Al Dott. Marco Tomasi. Direttore Generale per l’Università

Si fa riferimento:

a) all’art. 69 del d.l. 25 Giugno 2008, n. 112, come modificato dalla legge di conversione n. 135 del 6 Agosto 2008, che così si esprime: “Con effetto dal 1° Gennaio 2009, le categorie di personale di cui all’art. 3 del D.l. 30 marzo 2001, n. 165, la maturazione dell’aumento biennale o della classe di stipendio, nei limiti del 2,5 per cento, previsti dai rispettivi ordinamenti è differita, una tantum, per un periodo di dodici mesi, alla scadenza del quale è attribuito il corrispondente valore economico maturato. Il periodo di dodici mesi di differimento è utile anche ai fini della maturazione delle ulteriori successive classi di stipendio o degli ulteriori aumenti biennali”;

b) all’art. 9, comma 1 del d.l. 31 Maggio 2010, n. 78, coordinato con la legge di conversione 30 Luglio 2010, n. 122, di seguito trascritto: “Per gli anni 2011, 2012 e 2013 il trattamento economico complessivo dei singoli dipendenti, non può superare, in ogni caso, il trattamento ordinariamente spettante per l’anno 2010”.

In considerazione di quanto sopra si ritiene utile evidenziare che, in detto trattamento non è ovviamente da comprendere il differimento del 2,5 per cento sopra richiamato sia perché si parla di trattamento ordinariamente spettante, sia perché il differimento è di tipo “una tantum”.

In aggiunta si tenga poi conto che, mentre il periodo di differimento di 12 mesi è utile ai fini della maturazione delle successive classi di stipendio, o degli ulteriori scatti biennali, gli anni 2011, 2012 e 2013, ai sensi del comma 21 dell’art. 9, non sono utili ai fini di dette maturazione delle successive classi.

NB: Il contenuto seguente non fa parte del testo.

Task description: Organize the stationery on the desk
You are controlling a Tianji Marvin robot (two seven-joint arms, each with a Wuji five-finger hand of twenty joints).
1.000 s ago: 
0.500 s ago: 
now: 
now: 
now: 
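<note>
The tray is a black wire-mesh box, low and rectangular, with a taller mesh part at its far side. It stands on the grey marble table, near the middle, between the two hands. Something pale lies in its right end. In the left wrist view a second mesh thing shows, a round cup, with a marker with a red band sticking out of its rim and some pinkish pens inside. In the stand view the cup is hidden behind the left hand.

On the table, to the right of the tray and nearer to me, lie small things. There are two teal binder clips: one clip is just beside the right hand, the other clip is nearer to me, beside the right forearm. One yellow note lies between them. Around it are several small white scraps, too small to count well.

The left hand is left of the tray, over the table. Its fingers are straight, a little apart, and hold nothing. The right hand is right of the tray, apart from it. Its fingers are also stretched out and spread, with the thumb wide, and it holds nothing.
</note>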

Allo scopo di perseguire un’applicazione univoca della normativa richiamata da parte di tutte le sedi universitarie, si prega di voler esprimere il proprio parere su quanto evidenziato. (Firenze 13 Ottobre 2010)

Al Dott. Stefano Quaranta, e mail: squaranta@inpdap.gov.it

Applicazione della normativa di cui al comma 10 dell’art. 12 della legge Tremonti.

In questi giorni è giunta la circolare Inpdap n. 17, datata 8/10/2010, con oggetto la normativa di cui al titolo della presente lettera. La domanda che formulo riguarda il paragrafo 5) della circolare, che attiene alle “modalità di calcolo del TFS. Viene detto che:

a) la “prima quota” di TFS ha come base di calcolo la retribuzione contributiva annua percepita al momento del collocamento a riposo, comprensiva della tredicesima mensilità, e il suo ammontare è pari a un dodicesimo dell’ottanta per cento di detta base di calcolo, moltiplicato per il numero di anni di servizio, prestati e riscattati, al 31 Dicembre 2010 (niente è specificato sull’indennità integrativa speciale, se va, o no, compresa nella base di calcolo e con quale percentuale);

b) la “seconda quota” (anzianità dal 1° Gennaio 2011 fino alla cessazione dal servizio) ha come base di calcolo la retribuzione contributiva utile ai fini del TFS per ciascun anno di servizio (non sono specificate le componenti di detta retribuzione; nella relazione tecnica allegata al decreto Tremonti è detto che la base di calcolo, chiamata anche retribuzione di riferimento, è pari al 100% dello stipendio (è da intendere: stipendio annuo compresa la tredicesima?), più l’ISS (non è detto con quale percentuale). La quota annuale è poi determinata applicando l’aliquota dal 6,91 per cento alla base di calcolo; l’importo così determinato sarà rivalutato annualmente ai sensi dell’art. 2120, comma 4, del codice civile (1,5%, più il 75% dell’indice Istat di variazione dei prezzi al consumo).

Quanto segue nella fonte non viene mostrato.